Blind American climber (born 1968)

Erik Weihenmayer (born September 23, 1968) is an American athlete, adventurer, author, activist and motivational speaker. He was the first blind person to reach the summit of Mount Everest, on May 25, 2001. Due to this accomplishment he was featured on the cover of Time magazine. He completed the Seven Summits in September 2002, one of only 150 mountaineers at the time to do so, but the only blind climber to achieve this feat. In 2008, he also added the Carstensz Pyramid thus completing the Eight Summits.

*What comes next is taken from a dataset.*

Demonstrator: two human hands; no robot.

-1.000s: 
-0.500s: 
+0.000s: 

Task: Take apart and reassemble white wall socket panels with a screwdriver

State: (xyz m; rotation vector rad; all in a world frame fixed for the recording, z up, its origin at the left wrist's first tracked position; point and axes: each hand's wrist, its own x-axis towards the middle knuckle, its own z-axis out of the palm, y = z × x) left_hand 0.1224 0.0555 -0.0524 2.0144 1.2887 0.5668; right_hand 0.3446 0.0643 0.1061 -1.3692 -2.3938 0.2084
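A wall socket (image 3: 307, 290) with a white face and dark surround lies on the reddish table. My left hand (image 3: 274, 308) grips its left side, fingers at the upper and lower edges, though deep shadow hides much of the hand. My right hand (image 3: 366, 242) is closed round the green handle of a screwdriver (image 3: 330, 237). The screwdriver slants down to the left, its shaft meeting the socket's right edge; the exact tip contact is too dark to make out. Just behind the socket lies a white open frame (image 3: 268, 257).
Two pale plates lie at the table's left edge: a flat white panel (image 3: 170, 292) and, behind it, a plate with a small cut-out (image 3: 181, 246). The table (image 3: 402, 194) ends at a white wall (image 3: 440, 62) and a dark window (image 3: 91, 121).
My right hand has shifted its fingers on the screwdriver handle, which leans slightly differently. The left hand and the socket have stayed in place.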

Weihenmayer has also made noteworthy climbs up the Nose of El Capitan in Yosemite in 1996, and ascended Losar, a 2700 ft vertical ice face in the Himalayas in 2008.

In 2005, he co-founded No Barriers, a nonprofit organization that helps people of diverse backgrounds and abilities with their daily lives. In September 2014, Weihenmayer and blinded Navy veteran Lonnie Bedwell kayaked the entire 277 miles of the Grand Canyon, considered one of the most formidable whitewater locations. He is a prominent worldwide speaker, focusing on the topic of living a "No Barriers Life."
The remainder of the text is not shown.